We examined iNKT cells 4 days post-treatment with αGC, at the time of metabolic analysis. αGC caused dramatic expansion in numbers of iNKT cells in fat, as well as a smaller but significant expansion in spleen and liver (Fig. 7a). αGC activated iNKT cells to produce anti-inflammatory cytokines (Fig. 7a), likely leading to the improvement in metabolism despite high fat diet feeding (Fig 6 a–e), although iNKT cells also produced some IFNγ following αGC. Furthermore, iNKT cells in adipose tissue were still producing cytokines 4-days post-injection, unlike those in spleen and liver (Fig. 7a). We next investigated whether αGC could mediate metabolic protection if IL-4 and IL-10 were neutralized before αGC injection. When both IL-4 and IL-10 were neutralized immediately prior to αGC treatment, mice still lost weight (Fig. 7b), however fasting glucose concentrations were elevated compared to αGC treatment alone (Fig. 7c).
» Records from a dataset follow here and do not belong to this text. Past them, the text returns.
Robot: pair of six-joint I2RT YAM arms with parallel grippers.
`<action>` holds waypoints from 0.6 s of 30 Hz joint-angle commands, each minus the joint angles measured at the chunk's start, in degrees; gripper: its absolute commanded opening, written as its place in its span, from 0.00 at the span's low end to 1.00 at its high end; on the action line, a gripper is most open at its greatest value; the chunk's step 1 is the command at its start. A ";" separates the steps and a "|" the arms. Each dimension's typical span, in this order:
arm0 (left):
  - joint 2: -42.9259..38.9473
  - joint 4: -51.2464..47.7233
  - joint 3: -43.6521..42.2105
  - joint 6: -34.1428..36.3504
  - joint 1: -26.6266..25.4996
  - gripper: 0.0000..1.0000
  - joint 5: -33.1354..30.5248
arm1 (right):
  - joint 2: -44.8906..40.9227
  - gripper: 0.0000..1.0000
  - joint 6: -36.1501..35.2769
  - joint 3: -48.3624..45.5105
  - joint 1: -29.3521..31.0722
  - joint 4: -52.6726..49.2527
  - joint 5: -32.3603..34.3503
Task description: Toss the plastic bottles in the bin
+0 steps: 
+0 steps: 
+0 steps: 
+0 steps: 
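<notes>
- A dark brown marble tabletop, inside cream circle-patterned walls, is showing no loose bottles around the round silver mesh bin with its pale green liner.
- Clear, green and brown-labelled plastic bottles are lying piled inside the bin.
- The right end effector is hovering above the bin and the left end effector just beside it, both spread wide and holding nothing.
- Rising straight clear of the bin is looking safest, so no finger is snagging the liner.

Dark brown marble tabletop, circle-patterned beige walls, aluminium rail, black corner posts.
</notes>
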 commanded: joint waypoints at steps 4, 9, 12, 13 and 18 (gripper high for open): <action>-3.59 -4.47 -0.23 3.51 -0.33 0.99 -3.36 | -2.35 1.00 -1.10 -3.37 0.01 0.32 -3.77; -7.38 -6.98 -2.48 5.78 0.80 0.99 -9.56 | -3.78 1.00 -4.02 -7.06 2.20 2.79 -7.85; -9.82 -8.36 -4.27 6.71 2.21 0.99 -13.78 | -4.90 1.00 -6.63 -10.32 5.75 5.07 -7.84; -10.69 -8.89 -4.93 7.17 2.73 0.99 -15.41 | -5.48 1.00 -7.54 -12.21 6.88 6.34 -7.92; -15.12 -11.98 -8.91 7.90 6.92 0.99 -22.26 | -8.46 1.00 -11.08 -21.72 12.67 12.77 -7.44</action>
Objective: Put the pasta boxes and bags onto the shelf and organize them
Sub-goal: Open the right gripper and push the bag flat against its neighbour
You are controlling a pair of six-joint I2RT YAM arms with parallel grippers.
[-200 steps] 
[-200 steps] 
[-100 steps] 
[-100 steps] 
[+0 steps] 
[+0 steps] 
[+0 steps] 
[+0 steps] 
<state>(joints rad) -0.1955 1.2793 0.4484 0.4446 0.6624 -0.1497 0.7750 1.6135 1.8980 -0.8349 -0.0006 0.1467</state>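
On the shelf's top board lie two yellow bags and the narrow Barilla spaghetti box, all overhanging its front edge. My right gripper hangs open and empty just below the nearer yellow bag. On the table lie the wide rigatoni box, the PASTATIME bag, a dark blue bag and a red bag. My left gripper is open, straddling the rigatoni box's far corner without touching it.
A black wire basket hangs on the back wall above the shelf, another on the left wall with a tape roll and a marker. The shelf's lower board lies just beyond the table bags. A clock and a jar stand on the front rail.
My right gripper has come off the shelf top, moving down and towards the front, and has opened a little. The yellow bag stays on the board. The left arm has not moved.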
Furthermore neutralizating these cytokines resulted in increased glucose concentrations during the GTT at 60 and 90 min, like vehicle control, and unlike αGC alone which significantly improved GTT at each time point. Blocking these cytokines resulted in increased insulin resistance at 15 and 30 min timepoints compared to αGC treatment alone (Figure 6e). We next blocked these cytokines individually. Neutralization of IL-4 alone prior to αGC partly prevented the improvement in fasting glucose seen with αGC (Fig. S6a& S6c). It was possible that blocking IL-4 or IL-10 without αGC could also be beneficial through another pathway such as macrophages, however, neutralizing antibody treatment alone without αGC did not improve or worsen GTT compared to with PBS (Fig. S5d).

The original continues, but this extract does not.